_WHAT THE EXERCISE ASKS:_
Please produce a character-exact copy of the listing that follows, omitting all images.

_DATA BELOW:_
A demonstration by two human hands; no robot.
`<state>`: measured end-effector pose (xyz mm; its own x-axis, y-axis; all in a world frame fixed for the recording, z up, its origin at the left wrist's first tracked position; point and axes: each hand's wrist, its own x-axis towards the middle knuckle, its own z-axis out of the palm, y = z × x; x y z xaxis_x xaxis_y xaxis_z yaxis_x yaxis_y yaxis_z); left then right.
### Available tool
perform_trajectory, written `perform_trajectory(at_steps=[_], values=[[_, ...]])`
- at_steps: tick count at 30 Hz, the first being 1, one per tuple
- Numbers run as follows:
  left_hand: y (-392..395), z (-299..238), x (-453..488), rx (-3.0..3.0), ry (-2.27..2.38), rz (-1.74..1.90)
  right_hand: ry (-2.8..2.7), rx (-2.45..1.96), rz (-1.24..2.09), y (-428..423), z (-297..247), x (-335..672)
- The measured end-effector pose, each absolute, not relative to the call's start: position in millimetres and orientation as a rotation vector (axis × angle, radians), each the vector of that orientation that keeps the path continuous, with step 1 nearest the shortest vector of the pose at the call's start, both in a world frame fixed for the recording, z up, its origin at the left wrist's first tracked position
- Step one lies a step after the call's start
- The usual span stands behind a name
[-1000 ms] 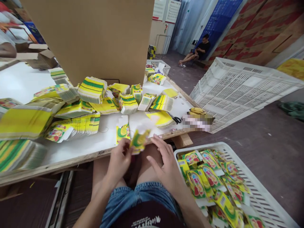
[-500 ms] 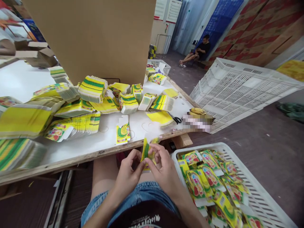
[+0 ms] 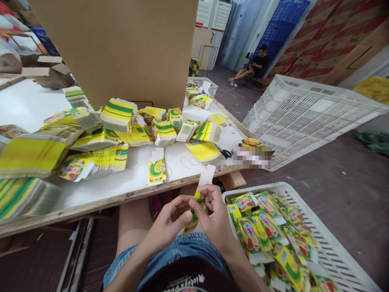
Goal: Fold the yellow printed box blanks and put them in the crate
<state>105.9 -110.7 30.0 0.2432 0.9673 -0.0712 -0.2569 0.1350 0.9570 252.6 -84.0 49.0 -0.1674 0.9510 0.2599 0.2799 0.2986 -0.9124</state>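
Between my hands, over my lap, is a small yellow and green printed carton (image 3: 197, 199) with a long white flap standing up from it. My left hand (image 3: 174, 219) has its thumb and fingers closed on the lower part of the carton. Higher up, my right hand (image 3: 214, 209) pinches it below the white flap; the fingers hide much of its middle. A single flat printed carton (image 3: 157, 170) lies on the table edge in front of me. To my right, a white plastic basket (image 3: 330, 215) holds many folded cartons (image 3: 267, 225).
Stacks of flat cartons (image 3: 118, 115) spread across the white table (image 3: 139, 176). Black-handled scissors (image 3: 225, 153) and bananas (image 3: 252, 142) lie near its right corner. A large cardboard sheet (image 3: 121, 48) stands behind. White crates (image 3: 304, 117) are stacked at right; a person (image 3: 258, 63) sits far back.
The carton has turned in my hands, and its white flap now stands out clearly to the upper right. Both hands have shifted slightly and still grip it.
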Motion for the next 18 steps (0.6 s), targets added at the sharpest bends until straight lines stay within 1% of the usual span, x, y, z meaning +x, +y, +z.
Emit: perform_trajectory(at_steps=[3,6,8,12,13,18], values=[[-109.4,26.1,111.6,0.885,0.730,1.060,-1.539,-1.097,1.039,-90.8,45.1,246.7],[-110.7,28.6,119.2,0.853,0.764,1.072,-1.487,-1.104,1.053,-95.9,40.5,243.3],[-111.6,31.3,123.3,0.822,0.821,1.106,-1.511,-1.101,0.991,-97.7,38.3,243.2],[-109.8,27.9,125.6,0.718,0.905,1.229,-1.514,-1.180,0.731,-96.7,36.8,246.8],[-108.9,25.4,125.3,0.712,0.940,1.265,-1.531,-1.206,0.718,-95.7,36.3,248.4],[-106.6,15.7,123.0,0.868,1.100,1.317,-1.683,-1.316,0.887,-90.1,31.0,257.8]])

_RESULT:_
A demonstration by two human hands; no robot.
`<state>`: measured end-effector pose (xyz mm; its own x-axis, y-axis; all in a world frame fixed for the recording, z up, its origin at the left wrist's first tracked position; point and axes: each hand's wrist, its own x-axis towards the middle knuckle, its own z-axis out of the palm, y = z × x; x y z xaxis_x xaxis_y xaxis_z yaxis_x yaxis_y yaxis_z); left then right.
### Available tool
perform_trajectory, written `perform_trajectory(at_steps=[_], values=[[_, ...]])`
- at_steps: tick count at 30 Hz, the first being 1, one per tuple
- Numbers run as follows:
  left_hand: y (-392..395), z (-299..238), x (-453..488), rx (-3.0..3.0), ry (-2.27..2.38), rz (-1.74..1.90)
  right_hand: ry (-2.8..2.7), rx (-2.45..1.96), rz (-1.24..2.09), y (-428..423), z (-297..247), x (-335..672)
- The measured end-effector pose, each absolute, not relative to the call's start: position in millimetres and orientation as a rotation vector (axis × angle, radians), each the vector of that orientation that keeps the path continuous, with step 1 nearest the shortest vector of the pose at the call's start, both in a world frame fixed for the recording, z up, its origin at the left wrist's first tracked position
- Step one lies a step after the call's start
- The usual span stands behind a name
[-1000 ms] 
[-500 ms] 
[+0 ms] 
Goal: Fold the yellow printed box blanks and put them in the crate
<state>105.9 -110.7 30.0 0.2432 0.9673 -0.0712 -0.2569 0.1350 0.9570 252.6 -84.0 49.0 -0.1674 0.9510 0.2599 0.2799 0.2986 -0.9124</state>
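Between my hands, over my lap, is a small yellow and green printed carton (image 3: 197, 199) with a long white flap standing up from it. My left hand (image 3: 174, 219) has its thumb and fingers closed on the lower part of the carton. Higher up, my right hand (image 3: 214, 209) pinches it below the white flap; the fingers hide much of its middle. A single flat printed carton (image 3: 157, 170) lies on the table edge in front of me. To my right, a white plastic basket (image 3: 330, 215) holds many folded cartons (image 3: 267, 225).
Stacks of flat cartons (image 3: 118, 115) spread across the white table (image 3: 139, 176). Black-handled scissors (image 3: 225, 153) and bananas (image 3: 252, 142) lie near its right corner. A large cardboard sheet (image 3: 121, 48) stands behind. White crates (image 3: 304, 117) are stacked at right; a person (image 3: 258, 63) sits far back.
The carton has turned in my hands, and its white flap now stands out clearly to the upper right. Both hands have shifted slightly and still grip it.
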Motion for the next 18 steps (0.6 s), targets added at the sharpest bends until straight lines stay within 1% of the usual span, x, y, z meaning +x, +y, +z.
Emit: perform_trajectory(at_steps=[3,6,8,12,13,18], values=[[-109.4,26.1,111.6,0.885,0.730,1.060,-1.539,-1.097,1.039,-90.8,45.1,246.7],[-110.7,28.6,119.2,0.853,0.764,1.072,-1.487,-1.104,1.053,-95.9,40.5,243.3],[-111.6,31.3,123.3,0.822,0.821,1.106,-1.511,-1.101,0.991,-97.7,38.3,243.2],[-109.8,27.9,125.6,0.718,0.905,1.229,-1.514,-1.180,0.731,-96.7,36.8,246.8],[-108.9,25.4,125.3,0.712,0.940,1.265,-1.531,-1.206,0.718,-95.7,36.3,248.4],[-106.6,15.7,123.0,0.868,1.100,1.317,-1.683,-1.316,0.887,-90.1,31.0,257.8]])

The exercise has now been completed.